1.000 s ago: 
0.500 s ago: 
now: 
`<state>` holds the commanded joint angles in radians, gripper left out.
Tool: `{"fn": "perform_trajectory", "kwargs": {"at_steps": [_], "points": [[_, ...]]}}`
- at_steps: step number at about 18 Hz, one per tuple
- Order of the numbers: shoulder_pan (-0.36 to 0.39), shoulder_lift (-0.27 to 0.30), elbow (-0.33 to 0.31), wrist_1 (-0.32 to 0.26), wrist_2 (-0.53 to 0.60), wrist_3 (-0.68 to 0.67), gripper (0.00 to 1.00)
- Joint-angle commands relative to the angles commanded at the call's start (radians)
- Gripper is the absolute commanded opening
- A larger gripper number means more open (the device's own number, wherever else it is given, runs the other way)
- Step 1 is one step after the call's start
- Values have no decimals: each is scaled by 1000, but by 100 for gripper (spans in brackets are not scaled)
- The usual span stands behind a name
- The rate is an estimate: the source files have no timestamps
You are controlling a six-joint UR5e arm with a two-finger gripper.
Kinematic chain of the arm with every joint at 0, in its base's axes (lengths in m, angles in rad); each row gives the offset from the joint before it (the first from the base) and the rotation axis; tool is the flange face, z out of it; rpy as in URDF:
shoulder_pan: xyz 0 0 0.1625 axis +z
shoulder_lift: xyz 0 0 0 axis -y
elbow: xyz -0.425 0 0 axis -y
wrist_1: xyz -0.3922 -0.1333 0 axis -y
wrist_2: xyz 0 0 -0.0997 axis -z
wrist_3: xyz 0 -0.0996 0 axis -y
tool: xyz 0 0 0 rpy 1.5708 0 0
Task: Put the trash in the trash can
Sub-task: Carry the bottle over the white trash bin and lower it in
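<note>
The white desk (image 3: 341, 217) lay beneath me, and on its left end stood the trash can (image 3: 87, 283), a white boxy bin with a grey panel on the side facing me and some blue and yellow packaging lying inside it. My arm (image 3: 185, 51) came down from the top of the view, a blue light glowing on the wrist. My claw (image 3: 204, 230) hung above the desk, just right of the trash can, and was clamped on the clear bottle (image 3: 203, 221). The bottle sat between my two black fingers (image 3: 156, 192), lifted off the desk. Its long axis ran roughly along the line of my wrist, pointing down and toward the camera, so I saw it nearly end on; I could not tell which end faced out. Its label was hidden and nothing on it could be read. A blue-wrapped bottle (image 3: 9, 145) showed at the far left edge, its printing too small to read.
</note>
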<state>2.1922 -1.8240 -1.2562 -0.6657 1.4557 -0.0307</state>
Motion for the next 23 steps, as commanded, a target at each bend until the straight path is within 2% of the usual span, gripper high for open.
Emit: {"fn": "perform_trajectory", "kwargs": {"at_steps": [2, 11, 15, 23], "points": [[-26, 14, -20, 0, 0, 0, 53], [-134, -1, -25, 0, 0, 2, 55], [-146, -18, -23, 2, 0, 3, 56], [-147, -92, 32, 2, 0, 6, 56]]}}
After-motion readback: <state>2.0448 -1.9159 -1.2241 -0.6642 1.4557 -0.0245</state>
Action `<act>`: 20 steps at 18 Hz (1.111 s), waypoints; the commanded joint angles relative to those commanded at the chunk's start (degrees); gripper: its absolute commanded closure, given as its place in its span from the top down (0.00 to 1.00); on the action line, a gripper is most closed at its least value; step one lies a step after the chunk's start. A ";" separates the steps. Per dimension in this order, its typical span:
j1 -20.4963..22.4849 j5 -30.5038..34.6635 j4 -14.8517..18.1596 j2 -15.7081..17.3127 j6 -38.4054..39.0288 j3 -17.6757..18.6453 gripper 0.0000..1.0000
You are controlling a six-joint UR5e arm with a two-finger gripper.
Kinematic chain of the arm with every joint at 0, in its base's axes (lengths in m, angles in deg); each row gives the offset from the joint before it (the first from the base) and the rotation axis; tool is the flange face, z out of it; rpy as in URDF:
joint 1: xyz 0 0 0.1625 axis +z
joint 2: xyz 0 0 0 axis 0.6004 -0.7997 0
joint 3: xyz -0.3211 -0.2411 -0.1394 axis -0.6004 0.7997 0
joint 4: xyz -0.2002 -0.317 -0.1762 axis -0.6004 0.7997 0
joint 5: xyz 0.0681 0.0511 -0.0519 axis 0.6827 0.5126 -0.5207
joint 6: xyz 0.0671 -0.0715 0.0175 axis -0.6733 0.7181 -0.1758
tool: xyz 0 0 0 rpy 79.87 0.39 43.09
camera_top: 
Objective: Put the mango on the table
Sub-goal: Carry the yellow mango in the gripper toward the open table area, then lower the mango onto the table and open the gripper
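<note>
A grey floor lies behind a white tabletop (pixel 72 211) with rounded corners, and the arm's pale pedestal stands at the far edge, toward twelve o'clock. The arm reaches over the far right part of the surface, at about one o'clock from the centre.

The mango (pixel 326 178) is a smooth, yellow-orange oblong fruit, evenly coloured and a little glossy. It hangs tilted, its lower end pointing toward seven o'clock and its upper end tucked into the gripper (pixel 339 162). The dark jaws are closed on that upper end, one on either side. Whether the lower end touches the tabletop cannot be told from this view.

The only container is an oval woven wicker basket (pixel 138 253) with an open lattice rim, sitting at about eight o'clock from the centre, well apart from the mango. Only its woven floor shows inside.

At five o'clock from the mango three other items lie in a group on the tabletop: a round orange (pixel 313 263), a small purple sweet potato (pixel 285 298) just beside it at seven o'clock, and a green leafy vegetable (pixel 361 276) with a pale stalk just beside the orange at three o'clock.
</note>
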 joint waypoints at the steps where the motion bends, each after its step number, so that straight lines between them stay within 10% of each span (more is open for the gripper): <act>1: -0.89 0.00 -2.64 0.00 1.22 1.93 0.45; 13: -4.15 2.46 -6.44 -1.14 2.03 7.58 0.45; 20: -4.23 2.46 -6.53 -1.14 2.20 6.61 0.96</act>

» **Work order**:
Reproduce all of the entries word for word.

» **Response to this task**:
1.000 s ago: 
0.500 s ago: 
now: 
`<state>` holds the commanded joint angles in radians, gripper left out.
Tool: `{"fn": "perform_trajectory", "kwargs": {"at_steps": [_], "points": [[_, ...]]}}`
- at_steps: step number at about 18 Hz, one per tuple
- Order of the numbers: shoulder_pan (-0.36 to 0.39), shoulder_lift (-0.27 to 0.30), elbow (-0.33 to 0.31), wrist_1 (-0.32 to 0.26), wrist_2 (-0.53 to 0.60), wrist_3 (-0.68 to 0.67), gripper (0.00 to 1.00)
- Joint-angle commands relative to the angles commanded at the call's start (radians)
- Gripper is the absolute commanded opening
- A larger gripper number means more open (the device's own number, wherever else it is given, runs the other way)
- Step 1 is one step after the call's start
- Values have no decimals: each is scaled by 1000, but by 100 for gripper (spans in brackets are not scaled)
- The usual span stands behind a name
- The rate is an estimate: the source files have no timestamps
You are controlling a six-joint UR5e arm with a two-finger gripper.
Kinematic chain of the arm with every joint at 0, in its base's axes (lengths in m, angles in rad); each row gives the offset from the joint before it (the first from the base) and the rotation axis; tool is the flange face, z out of it; rpy as in URDF:
shoulder_pan: xyz 0 0 0.1625 axis +z
shoulder_lift: xyz 0 0 0 axis -y
elbow: xyz -0.425 0 0 axis -y
wrist_1: xyz -0.3922 -0.1333 0 axis -y
wrist_2: xyz 0 0 -0.0997 axis -z
wrist_3: xyz 0 -0.0996 0 axis -y
tool: xyz 0 0 0 rpy 1.5708 0 0
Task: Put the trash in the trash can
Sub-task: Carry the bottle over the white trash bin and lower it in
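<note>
The white desk (image 3: 341, 217) lay beneath me, and on its left end stood the trash can (image 3: 87, 283), a white boxy bin with a grey panel on the side facing me and some blue and yellow packaging lying inside it. My arm (image 3: 185, 51) came down from the top of the view, a blue light glowing on the wrist. My claw (image 3: 204, 230) hung above the desk, just right of the trash can, and was clamped on the clear bottle (image 3: 203, 221). The bottle sat between my two black fingers (image 3: 156, 192), lifted off the desk. Its long axis ran roughly along the line of my wrist, pointing down and toward the camera, so I saw it nearly end on; I could not tell which end faced out. Its label was hidden and nothing on it could be read. A blue-wrapped bottle (image 3: 9, 145) showed at the far left edge, its printing too small to read.
</note>
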<state>2.1922 -1.8240 -1.2562 -0.6657 1.4557 -0.0307</state>
Motion for the next 23 steps, as commanded, a target at each bend until the straight path is within 2% of the usual span, gripper high for open.
Emit: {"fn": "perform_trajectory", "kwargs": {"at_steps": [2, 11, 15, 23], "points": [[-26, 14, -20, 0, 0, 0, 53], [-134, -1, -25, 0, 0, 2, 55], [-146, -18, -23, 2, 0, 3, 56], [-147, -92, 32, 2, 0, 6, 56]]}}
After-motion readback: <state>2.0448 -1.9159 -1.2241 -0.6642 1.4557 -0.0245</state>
Action `<act>`: 20 steps at 18 Hz (1.111 s), waypoints; the commanded joint angles relative to those commanded at the chunk's start (degrees); gripper: its absolute commanded closure, given as its place in its span from the top down (0.00 to 1.00); on the action line, a gripper is most closed at its least value; step one lies a step after the chunk's start. A ";" separates the steps. Per dimension in this order, its typical span:
j1 -20.4963..22.4849 j5 -30.5038..34.6635 j4 -14.8517..18.1596 j2 -15.7081..17.3127 j6 -38.4054..39.0288 j3 -17.6757..18.6453 gripper 0.0000..1.0000
You are controlling a six-joint UR5e arm with a two-finger gripper.
Kinematic chain of the arm with every joint at 0, in its base's axes (lengths in m, angles in deg); each row gives the offset from the joint before it (the first from the base) and the rotation axis; tool is the flange face, z out of it; rpy as in URDF:
joint 1: xyz 0 0 0.1625 axis +z
joint 2: xyz 0 0 0 axis 0.6004 -0.7997 0
joint 3: xyz -0.3211 -0.2411 -0.1394 axis -0.6004 0.7997 0
joint 4: xyz -0.2002 -0.317 -0.1762 axis -0.6004 0.7997 0
joint 5: xyz 0.0681 0.0511 -0.0519 axis 0.6827 0.5126 -0.5207
joint 6: xyz 0.0671 -0.0715 0.0175 axis -0.6733 0.7181 -0.1758
tool: xyz 0 0 0 rpy 79.87 0.39 43.09
camera_top: 
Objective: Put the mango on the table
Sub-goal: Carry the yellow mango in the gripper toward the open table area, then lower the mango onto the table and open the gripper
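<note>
A grey floor lies behind a white tabletop (pixel 72 211) with rounded corners, and the arm's pale pedestal stands at the far edge, toward twelve o'clock. The arm reaches over the far right part of the surface, at about one o'clock from the centre.

The mango (pixel 326 178) is a smooth, yellow-orange oblong fruit, evenly coloured and a little glossy. It hangs tilted, its lower end pointing toward seven o'clock and its upper end tucked into the gripper (pixel 339 162). The dark jaws are closed on that upper end, one on either side. Whether the lower end touches the tabletop cannot be told from this view.

The only container is an oval woven wicker basket (pixel 138 253) with an open lattice rim, sitting at about eight o'clock from the centre, well apart from the mango. Only its woven floor shows inside.

At five o'clock from the mango three other items lie in a group on the tabletop: a round orange (pixel 313 263), a small purple sweet potato (pixel 285 298) just beside it at seven o'clock, and a green leafy vegetable (pixel 361 276) with a pale stalk just beside the orange at three o'clock.
</note>
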 joint waypoints at the steps where the motion bends, each after its step number, so that straight lines between them stay within 10% of each span (more is open for the gripper): <act>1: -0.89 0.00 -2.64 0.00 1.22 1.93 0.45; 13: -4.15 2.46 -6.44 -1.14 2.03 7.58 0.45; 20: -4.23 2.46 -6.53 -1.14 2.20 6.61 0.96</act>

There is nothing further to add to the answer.